Give back each line of the listing below that contains the string "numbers".
+-------+
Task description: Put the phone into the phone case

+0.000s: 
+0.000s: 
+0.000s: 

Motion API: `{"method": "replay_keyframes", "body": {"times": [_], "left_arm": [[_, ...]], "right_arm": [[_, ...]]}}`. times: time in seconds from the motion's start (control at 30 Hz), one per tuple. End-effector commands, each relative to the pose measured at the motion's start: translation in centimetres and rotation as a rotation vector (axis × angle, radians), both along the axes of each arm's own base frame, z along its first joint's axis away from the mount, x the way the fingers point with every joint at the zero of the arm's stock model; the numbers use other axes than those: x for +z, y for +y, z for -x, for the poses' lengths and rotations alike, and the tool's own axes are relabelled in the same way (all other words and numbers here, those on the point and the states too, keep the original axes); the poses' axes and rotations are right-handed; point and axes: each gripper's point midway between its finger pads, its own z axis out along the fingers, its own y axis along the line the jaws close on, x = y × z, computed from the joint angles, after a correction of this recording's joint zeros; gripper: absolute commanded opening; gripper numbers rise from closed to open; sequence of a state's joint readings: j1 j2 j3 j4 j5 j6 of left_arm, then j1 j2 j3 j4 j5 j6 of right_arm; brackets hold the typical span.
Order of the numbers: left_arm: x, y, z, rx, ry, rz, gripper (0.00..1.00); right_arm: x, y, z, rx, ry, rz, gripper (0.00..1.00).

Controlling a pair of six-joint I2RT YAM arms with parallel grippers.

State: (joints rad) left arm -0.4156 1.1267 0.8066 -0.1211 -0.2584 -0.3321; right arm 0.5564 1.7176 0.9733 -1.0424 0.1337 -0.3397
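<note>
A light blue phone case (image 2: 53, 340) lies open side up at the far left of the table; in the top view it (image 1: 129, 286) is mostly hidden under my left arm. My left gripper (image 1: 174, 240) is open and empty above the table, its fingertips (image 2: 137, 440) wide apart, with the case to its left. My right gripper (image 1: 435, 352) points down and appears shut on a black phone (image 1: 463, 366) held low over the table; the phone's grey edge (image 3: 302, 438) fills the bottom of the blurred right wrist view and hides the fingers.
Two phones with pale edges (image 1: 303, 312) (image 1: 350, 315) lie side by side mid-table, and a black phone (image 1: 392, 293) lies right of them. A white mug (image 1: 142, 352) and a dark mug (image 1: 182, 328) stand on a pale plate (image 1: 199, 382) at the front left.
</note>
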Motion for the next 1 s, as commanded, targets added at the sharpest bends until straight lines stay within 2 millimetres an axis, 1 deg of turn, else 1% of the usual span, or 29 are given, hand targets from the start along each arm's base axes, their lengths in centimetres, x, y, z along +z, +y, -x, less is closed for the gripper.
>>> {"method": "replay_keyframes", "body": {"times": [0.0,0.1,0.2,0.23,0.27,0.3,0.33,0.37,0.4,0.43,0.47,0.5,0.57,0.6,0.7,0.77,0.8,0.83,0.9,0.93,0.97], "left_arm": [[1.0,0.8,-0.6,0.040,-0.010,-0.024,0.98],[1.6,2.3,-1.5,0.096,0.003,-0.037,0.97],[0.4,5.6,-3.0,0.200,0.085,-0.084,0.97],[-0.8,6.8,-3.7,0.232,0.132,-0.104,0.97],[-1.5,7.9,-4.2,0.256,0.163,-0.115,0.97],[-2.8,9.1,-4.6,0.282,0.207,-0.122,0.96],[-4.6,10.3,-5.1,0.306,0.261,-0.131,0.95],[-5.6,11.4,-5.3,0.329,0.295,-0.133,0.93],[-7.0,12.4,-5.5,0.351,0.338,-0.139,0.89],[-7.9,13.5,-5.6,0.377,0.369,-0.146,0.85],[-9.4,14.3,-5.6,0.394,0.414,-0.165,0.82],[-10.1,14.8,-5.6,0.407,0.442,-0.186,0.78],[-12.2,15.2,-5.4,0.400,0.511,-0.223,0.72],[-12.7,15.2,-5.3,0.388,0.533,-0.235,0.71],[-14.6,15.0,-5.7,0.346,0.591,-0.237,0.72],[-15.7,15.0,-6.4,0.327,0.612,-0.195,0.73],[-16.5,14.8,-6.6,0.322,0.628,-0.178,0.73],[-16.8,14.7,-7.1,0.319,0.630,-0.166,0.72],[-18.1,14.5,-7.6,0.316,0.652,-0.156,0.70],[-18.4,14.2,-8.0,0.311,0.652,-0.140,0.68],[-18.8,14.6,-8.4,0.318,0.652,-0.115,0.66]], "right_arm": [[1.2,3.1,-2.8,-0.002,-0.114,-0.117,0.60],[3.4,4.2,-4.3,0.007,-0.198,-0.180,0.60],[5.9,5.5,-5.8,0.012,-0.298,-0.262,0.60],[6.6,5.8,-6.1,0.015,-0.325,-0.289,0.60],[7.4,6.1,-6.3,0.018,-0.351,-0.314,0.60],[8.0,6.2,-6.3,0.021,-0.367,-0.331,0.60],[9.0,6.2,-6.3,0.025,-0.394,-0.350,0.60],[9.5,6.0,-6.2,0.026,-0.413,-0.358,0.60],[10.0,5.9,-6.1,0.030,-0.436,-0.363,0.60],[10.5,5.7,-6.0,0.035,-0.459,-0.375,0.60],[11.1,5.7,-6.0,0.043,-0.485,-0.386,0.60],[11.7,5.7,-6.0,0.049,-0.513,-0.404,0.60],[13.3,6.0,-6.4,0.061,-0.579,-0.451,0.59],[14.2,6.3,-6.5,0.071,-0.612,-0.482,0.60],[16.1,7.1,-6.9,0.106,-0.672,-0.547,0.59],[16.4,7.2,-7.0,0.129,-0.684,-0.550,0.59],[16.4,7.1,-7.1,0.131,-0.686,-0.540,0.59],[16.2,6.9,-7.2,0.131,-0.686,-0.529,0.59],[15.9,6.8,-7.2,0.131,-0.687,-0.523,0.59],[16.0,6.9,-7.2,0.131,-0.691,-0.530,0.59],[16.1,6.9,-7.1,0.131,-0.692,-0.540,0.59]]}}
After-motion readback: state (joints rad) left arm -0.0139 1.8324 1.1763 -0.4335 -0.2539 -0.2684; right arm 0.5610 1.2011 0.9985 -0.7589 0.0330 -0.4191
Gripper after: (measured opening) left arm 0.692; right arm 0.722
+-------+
RESPONSE TO THE TASK:
Motion API: `{"method": "replay_keyframes", "body": {"times": [_], "left_arm": [[_, ...]], "right_arm": [[_, ...]]}}`. times: time in seconds from the motion's start (control at 30 Hz), one per tuple. End-effector commands, each relative to the pose measured at the motion's start: translation in centimetres and rotation as a rotation vector (axis × angle, radians), both along the axes of each arm's own base frame, z along its first joint's axis away from the mount, x the way the fingers point with every joint at the zero of the arm's stock model; the numbers use other axes than those: x for +z, y for +y, z for -x, for the poses' lengths and rotations alike, and the tool's own axes are relabelled in the same way (all other words and numbers here, those on the point and the states too, keep the original axes); the poses' axes and rotations are right-handed; point and axes: each gripper's point midway between its finger pads, its own z axis out along the fingers, its own y axis along the line the jaws close on, x = y × z, computed from the joint angles, after a correction of this recording's joint zeros; gripper: absolute commanded opening; gripper numbers rise from closed to open; sequence of a state's joint readings: j1 j2 j3 j4 j5 j6 of left_arm, then j1 j2 j3 j4 j5 j6 of right_arm; brackets hold the typical span.
Order of the numbers: left_arm: x, y, z, rx, ry, rz, gripper (0.00..1.00); right_arm: x, y, z, rx, ry, rz, gripper (0.00..1.00).

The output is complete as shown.